A few days later, Maku was sitting at the edge of the diving pool, probing the water with a stick. The pool was covered with lily leaves, and the interior was lit with a couple of glowfish lanterns.

The nightmare did not repeat, and Turaga Nokama’s meditation sessions helped ease the anxiety, but the Ga-matoran still couldn’t bring up herself to swim anywhere outside of the shallows.

Her pondering was interrupted with a splash: a group of Ga-matoran emeged from the pool, laughing, exchanging splatters and having the time of their lives. Upon noticing Maku, they quieted down.

“Still can’t swim?” asked one of them, Hali. Hali was the bravest Ga-matoran Maku ever known. An adventurous type, this one, she was always exploring the ocean floor and constantly pushing both the boundaries of allowed and Nokama’s patience.

Hali was also Maku’s best friend, most supportive of them all. She sat beside her, wrapping her dripping arms around her. Maku shuddered slightly, then nodded.

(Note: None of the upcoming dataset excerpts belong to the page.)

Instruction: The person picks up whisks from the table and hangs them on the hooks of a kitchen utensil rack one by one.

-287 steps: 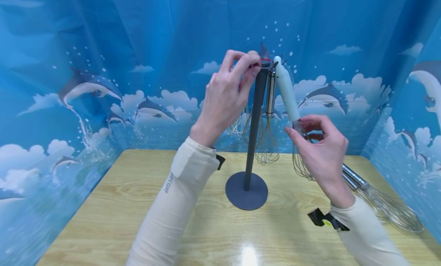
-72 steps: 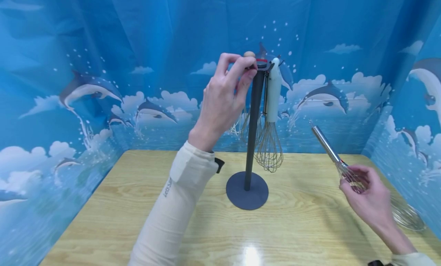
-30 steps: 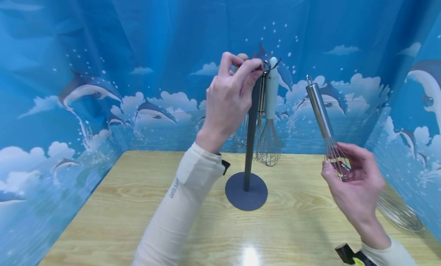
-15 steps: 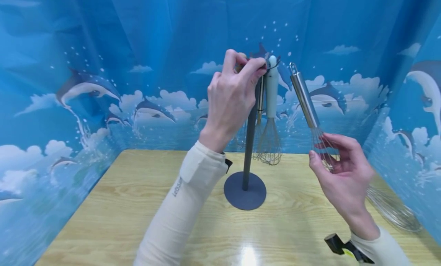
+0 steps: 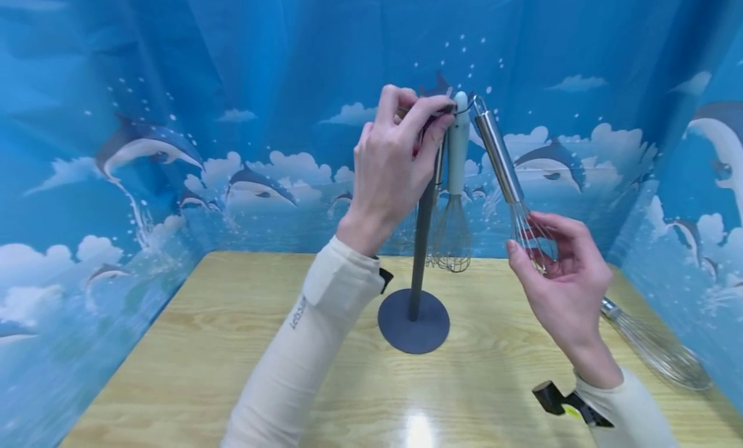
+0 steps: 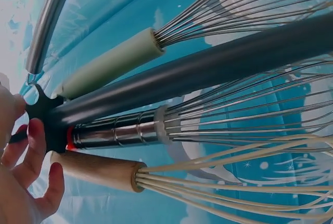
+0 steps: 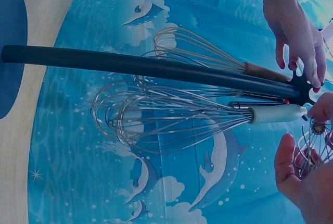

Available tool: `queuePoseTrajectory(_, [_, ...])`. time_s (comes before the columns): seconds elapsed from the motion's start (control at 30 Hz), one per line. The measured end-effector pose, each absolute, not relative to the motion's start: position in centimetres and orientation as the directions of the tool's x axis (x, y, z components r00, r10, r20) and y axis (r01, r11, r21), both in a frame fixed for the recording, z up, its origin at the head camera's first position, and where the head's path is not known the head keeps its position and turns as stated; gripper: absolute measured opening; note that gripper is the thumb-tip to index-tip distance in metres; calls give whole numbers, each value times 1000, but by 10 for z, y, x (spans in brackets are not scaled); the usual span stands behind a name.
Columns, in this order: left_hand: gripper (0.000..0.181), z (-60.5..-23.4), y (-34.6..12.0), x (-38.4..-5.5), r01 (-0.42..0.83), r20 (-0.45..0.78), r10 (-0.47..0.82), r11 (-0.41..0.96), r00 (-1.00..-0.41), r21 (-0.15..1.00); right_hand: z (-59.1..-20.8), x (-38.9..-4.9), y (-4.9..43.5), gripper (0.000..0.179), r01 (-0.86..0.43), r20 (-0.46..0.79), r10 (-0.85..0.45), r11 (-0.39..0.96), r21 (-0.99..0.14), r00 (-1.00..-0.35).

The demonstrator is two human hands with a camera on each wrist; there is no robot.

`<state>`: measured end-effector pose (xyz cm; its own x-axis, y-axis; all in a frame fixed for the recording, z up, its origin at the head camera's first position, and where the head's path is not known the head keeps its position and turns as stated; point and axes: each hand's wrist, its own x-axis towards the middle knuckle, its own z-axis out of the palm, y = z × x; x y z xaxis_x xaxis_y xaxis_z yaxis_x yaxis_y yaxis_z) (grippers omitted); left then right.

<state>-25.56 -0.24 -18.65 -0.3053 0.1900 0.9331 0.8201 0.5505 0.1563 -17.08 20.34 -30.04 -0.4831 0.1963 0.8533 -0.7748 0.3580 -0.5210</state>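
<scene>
My left hand (image 5: 395, 158) pinches the hooked top (image 6: 47, 112) of a dark metal stand (image 5: 425, 242). In my right hand (image 5: 560, 274), a steel-handled whisk (image 5: 499, 156) is gripped by its wires, handle up and leaning left. Its hanging loop (image 6: 32, 79) meets the tip of a hook in the left wrist view; whether it is over the hook I cannot tell. Beside it hangs a whisk with a pale mint handle (image 5: 458, 155). A whisk with a steel handle and red end (image 6: 125, 128) and a wooden-handled whisk (image 6: 104, 170) hang there too.
Another steel whisk (image 5: 662, 348) lies on the wooden table (image 5: 232, 345) at the right, partly behind my right forearm. The stand's round base (image 5: 413, 335) sits mid-table. A blue dolphin-print curtain (image 5: 278, 80) encloses the back and sides.
My right hand let go of the hung mint-handled whisk, took a steel whisk at the right and brought it up and left to the hooks. The stand's top has turned slightly under my left hand.
</scene>
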Motion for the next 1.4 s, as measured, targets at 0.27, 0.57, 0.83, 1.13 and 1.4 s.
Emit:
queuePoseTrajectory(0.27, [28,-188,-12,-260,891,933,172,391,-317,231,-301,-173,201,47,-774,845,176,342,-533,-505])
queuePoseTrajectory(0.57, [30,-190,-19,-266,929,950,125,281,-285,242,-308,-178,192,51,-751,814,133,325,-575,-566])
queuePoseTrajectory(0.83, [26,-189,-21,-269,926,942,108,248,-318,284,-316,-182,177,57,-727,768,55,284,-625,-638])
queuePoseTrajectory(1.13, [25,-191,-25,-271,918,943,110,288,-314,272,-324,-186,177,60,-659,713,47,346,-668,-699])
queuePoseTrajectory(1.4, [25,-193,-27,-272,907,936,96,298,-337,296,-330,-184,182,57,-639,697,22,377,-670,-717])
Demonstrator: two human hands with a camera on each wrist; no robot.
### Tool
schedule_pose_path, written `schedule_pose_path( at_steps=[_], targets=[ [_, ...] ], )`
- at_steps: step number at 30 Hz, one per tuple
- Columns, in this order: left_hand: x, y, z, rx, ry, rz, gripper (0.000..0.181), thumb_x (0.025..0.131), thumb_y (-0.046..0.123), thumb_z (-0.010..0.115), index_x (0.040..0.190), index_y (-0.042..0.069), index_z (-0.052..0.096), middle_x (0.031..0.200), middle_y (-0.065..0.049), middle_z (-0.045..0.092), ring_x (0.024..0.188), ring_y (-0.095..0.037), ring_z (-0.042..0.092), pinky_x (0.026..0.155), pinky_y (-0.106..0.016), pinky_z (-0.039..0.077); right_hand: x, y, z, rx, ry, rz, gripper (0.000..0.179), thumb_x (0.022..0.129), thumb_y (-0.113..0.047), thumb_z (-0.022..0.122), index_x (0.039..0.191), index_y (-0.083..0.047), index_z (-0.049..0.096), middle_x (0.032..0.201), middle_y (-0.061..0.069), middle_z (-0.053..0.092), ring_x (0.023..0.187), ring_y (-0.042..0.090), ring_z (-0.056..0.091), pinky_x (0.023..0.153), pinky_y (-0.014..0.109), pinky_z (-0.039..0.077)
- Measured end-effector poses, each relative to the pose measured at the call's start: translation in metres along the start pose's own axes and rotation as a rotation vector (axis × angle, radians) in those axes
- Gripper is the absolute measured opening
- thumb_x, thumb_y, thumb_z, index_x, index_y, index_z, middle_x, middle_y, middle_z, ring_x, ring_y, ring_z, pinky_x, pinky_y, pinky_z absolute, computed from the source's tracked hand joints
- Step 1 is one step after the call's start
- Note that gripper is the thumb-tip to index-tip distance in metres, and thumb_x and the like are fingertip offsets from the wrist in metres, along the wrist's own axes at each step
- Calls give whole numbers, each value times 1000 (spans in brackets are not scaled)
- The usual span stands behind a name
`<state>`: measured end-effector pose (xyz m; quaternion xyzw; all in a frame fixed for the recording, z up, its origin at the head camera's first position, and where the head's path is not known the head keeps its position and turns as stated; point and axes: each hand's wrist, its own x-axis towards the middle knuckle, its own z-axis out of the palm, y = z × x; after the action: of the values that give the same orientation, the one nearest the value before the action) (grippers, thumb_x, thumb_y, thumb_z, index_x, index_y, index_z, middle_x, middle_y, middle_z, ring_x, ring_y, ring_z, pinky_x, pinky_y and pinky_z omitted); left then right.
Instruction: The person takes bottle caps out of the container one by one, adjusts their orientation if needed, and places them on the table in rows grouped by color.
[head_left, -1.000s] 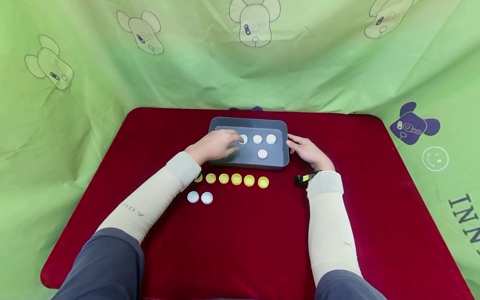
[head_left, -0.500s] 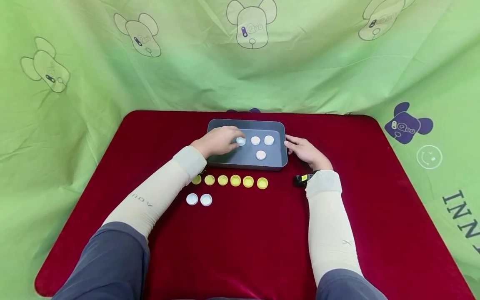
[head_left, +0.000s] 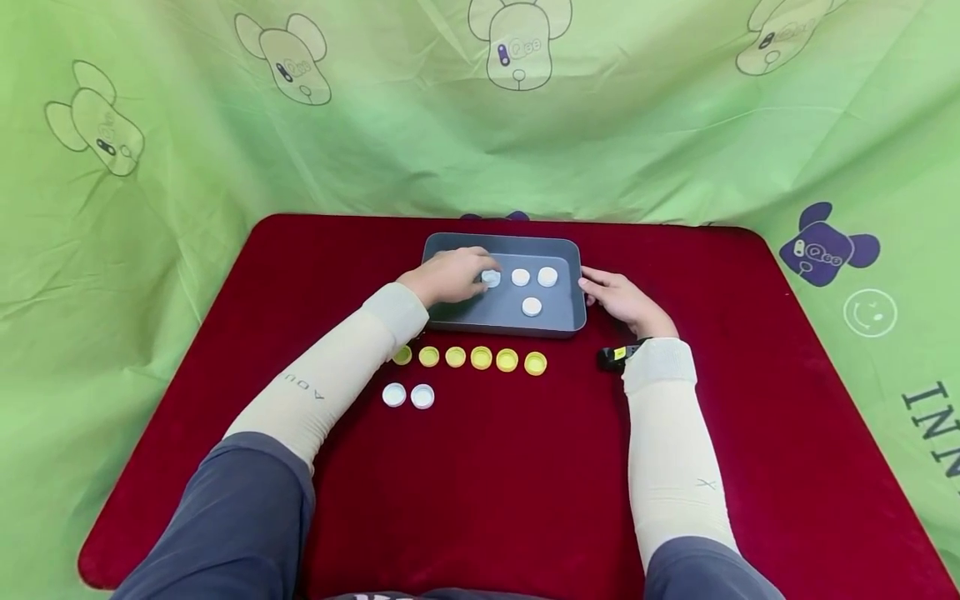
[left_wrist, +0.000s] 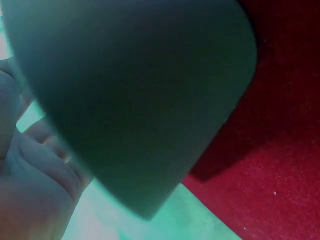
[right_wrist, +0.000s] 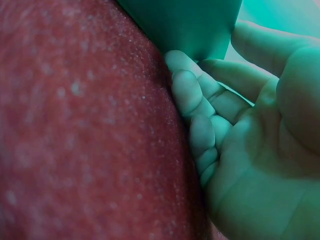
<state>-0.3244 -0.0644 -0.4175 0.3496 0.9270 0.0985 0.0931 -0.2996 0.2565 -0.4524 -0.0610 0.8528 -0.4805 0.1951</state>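
A grey rectangular tray (head_left: 510,325) stands near the back of the table. White bottle caps lie in it: one cap (head_left: 520,277) in the middle, another cap (head_left: 547,277) at right, a third cap (head_left: 532,307) nearer the front. My left hand (head_left: 452,275) reaches over the tray's left side, thumb and fingers pinching a bluish-white bottle cap (head_left: 491,278). At the right end, my right hand (head_left: 621,298) holds the tray wall, thumb at the rim. In the right wrist view its other fingers (right_wrist: 187,92) curl by the tray's lower corner (right_wrist: 210,35). The tray wall (left_wrist: 140,100) fills the left wrist view.
In front of the tray runs a row of several yellow caps (head_left: 481,357), hollow side up, partly beside my left sleeve. Two white caps (head_left: 408,396) lie nearer me. A red cloth (head_left: 525,483) covers the table; a green printed curtain (head_left: 390,150) hangs around it.
My left fingers have gone from touching the cap's near left side to closing around it, and the cap looks turned, bluer. My right hand stays at the tray; the head view shifts slightly.
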Motion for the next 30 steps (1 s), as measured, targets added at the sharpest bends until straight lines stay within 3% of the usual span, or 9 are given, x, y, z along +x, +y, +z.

“Aw don’t worry about it,” Hali suggested with a smile. “With time, I am sure you’ll be able to overcome your fears, just like I did!”

“You also had fear of deep water?” Maku perked up, smiling coyly.

“Sssuuuuure, the first couple of minutes! Then something just clicked, and here I am!” Hali pat herself on the chest. “I am sure, eventually something will click for you as well!”

Macku laughed nervously.

“Your words of support are appreciated, Hali,” she sighed and looked at Hali’s companions. “Don’t let me keep you, though. I’ll be fine.”

Hali nodded, standing up.

“See you around then!” she said and went out.

The rest of the Ga-matoran followed her, with one stopping for a moment, looking back at Maku.

“Something on your mind, Vhisola?” Maku asked, but Vhisola only smiled with a sort of mischief and disappeared.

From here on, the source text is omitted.